To prevent heavy tasks (like processing large photo uploads) from freezing the web interface, the system decouples web logic from compute muscle. When a user uploads a file, the Flask frontend immediately pipes the raw data into a MinIO object storage vault and drops a standardized JSON job payload into a Redis message bus. On a completely isolated virtual machine (LXC 1005), a stateless C++ compute engine polls Redis at near-zero latency. It pulls the job, downloads the file directly into a Linux RAM-disk (/dev/shm/), and processes the image using purely shared memory to prevent SSD wear. Once optimized, it fires a webhook back to the database to update the UI instantly.

With the application factory built, the network layer required enterprise-grade segmentation. The infrastructure utilizes a 5-Ring Zero Trust architecture. Public traffic hits a Cloudflare-protected DigitalOcean VPS, which acts merely as a "dumb pipe," blindly forwarding encrypted TCP packets into a Tailscale mesh network. This allows traffic to safely bypass local firewalls and exit directly into the core hypervisor. At the ingress point, a Caddy reverse proxy terminates the SSL and acts as the ultimate gatekeeper. Before any application logic is executed, Caddy forces a sub-request to Authentik (OIDC). If a user lacks the correct session identity, the connection is dropped at the edge, ensuring total blast-radius containment.

To build the RedCup architecture, I abandoned manual server configuration in favor of a strict GitOps methodology hosted on Proxmox bare-metal hypervisors. The development environment is fully ephemeral: utilizing Coder, I provision temporary, isolated Docker workspaces via Terraform. When code is pushed to the self-hosted Gitea repository, it triggers an automated CI/CD pipeline. The Gitea Runner dynamically spawns a build container, compiles the application into an immutable Docker image, and pushes it to a private registry. Deployment to the production App Node (LXC 1002) is handled with zero-downtime container swapping, ensuring the application logic remains entirely stateless and disposable.

The first iteration of the new infrastructure began with a headless Ubuntu Raspberry Pi aiming to be a secure audio streamer, but immediate DNS loops caused by a Pi-hole container forced a pivot to Tailscale MagicDNS and Split DNS. The system quickly evolved into an observability stack utilizing Grafana, Loki, and InfluxDB. However, raw log volumes from Zeek and Suricata caused 429 errors and exposed the Pi's 64GB USB drive as a critical bottleneck. The architecture was shifted to a "Distributed Monolith" by repurposing an HP laptop into a bare-metal MinIO Data Lake.
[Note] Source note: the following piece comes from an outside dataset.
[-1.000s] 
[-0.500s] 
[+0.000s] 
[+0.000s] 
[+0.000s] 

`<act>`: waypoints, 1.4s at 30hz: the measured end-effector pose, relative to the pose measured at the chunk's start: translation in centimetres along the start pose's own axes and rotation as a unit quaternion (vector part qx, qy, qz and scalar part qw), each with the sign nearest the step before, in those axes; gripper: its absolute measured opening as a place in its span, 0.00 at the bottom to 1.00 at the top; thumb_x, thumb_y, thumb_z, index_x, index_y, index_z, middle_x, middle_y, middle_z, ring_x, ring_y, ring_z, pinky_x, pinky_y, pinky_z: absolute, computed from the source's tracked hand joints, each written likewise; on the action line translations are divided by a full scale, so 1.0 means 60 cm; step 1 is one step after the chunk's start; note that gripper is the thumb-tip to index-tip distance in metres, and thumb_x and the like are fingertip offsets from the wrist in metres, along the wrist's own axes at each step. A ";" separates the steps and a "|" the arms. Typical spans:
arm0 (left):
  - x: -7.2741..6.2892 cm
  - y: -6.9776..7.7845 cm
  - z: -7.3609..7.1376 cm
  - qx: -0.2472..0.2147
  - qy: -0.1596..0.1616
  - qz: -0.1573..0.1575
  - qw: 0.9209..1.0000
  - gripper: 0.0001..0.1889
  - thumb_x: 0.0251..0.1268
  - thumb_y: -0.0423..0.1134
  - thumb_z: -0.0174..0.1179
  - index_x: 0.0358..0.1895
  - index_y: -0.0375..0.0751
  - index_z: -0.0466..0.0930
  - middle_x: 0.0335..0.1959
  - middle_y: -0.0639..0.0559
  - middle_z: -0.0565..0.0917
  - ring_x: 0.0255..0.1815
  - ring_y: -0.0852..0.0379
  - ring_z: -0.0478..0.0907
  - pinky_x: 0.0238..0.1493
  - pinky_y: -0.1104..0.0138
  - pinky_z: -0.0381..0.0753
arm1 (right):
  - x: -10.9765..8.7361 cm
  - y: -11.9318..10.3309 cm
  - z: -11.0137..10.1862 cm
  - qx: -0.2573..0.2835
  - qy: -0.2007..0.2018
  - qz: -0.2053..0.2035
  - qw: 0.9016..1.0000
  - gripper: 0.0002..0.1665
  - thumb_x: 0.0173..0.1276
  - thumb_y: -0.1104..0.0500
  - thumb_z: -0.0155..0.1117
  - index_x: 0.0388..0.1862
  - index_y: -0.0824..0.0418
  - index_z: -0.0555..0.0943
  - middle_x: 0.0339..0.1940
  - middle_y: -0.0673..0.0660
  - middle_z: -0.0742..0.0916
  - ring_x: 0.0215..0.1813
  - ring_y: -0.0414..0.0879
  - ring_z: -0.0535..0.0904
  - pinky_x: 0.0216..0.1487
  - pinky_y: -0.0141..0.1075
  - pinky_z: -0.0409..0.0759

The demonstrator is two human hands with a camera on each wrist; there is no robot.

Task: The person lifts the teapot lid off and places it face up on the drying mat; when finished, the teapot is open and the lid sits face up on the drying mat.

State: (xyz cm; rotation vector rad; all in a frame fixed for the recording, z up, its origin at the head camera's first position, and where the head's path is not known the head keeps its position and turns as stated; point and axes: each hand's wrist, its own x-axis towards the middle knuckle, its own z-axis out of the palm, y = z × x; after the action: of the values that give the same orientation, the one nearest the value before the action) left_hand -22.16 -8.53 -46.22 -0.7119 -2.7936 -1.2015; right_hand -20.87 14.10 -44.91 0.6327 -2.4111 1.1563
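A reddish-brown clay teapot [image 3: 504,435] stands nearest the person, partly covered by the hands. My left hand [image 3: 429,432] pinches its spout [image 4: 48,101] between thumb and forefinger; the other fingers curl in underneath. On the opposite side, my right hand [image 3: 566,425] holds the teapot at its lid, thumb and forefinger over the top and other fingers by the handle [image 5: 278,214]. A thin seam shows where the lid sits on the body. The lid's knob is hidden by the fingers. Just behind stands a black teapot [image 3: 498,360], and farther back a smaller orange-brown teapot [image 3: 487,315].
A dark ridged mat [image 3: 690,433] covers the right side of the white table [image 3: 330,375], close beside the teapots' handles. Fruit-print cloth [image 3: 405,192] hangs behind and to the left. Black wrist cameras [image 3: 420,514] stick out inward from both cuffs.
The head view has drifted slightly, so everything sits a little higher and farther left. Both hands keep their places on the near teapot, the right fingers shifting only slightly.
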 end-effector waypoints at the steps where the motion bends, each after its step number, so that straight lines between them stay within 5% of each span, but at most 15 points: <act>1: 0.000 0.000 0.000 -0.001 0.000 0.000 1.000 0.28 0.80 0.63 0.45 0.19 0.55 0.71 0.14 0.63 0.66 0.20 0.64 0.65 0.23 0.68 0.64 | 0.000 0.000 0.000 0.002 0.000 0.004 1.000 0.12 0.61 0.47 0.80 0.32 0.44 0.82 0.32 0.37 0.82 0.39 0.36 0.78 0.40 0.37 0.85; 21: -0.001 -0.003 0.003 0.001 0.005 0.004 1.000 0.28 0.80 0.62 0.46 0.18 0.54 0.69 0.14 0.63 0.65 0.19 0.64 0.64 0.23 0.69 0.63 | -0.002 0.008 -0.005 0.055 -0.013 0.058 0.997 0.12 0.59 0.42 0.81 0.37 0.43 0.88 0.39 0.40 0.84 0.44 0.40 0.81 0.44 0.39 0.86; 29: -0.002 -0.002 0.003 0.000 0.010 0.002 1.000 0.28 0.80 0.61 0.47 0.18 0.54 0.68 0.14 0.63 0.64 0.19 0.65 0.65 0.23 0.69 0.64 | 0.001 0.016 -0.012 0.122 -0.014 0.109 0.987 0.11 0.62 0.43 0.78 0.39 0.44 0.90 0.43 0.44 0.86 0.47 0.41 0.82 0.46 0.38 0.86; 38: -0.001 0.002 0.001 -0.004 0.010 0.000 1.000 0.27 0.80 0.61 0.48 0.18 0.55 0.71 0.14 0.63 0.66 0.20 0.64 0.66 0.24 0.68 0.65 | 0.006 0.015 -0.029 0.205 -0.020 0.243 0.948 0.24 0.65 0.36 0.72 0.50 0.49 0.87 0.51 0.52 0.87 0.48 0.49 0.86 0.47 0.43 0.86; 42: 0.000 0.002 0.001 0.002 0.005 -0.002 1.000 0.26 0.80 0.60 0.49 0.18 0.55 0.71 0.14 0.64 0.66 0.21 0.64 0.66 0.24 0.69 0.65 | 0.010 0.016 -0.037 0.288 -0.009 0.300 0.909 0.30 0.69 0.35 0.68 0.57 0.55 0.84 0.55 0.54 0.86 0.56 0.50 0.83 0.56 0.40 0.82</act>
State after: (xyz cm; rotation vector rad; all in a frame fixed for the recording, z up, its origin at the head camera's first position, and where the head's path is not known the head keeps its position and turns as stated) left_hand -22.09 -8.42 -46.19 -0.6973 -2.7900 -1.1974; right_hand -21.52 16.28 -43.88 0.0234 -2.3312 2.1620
Loki was stabilized to use MinIO as its backend, preserving the Pi's CPU while permanently solving the storage crisis.

My foundation in enterprise infrastructure was solidified managing large-scale VPN deployments, VLAN security enhancements, and device lifecycles via Microsoft Intune and Azure Active Directory. However, the architectural blueprint for my current cloud platform was inspired outside of traditional IT. While working in the restaurant industry, I observed the operational flow of their delivery system: kitchen prep, packaging, and delivery teams all coordinated asynchronously through a centralized terminal. It was a physical manifestation of an event-driven microservice architecture. Recognizing how optimizing this flow allowed a single restaurant to scale like a tech platform, I began designing the digital equivalent: a highly scalable, decoupled infrastructure that would eventually become RedCup Cloud.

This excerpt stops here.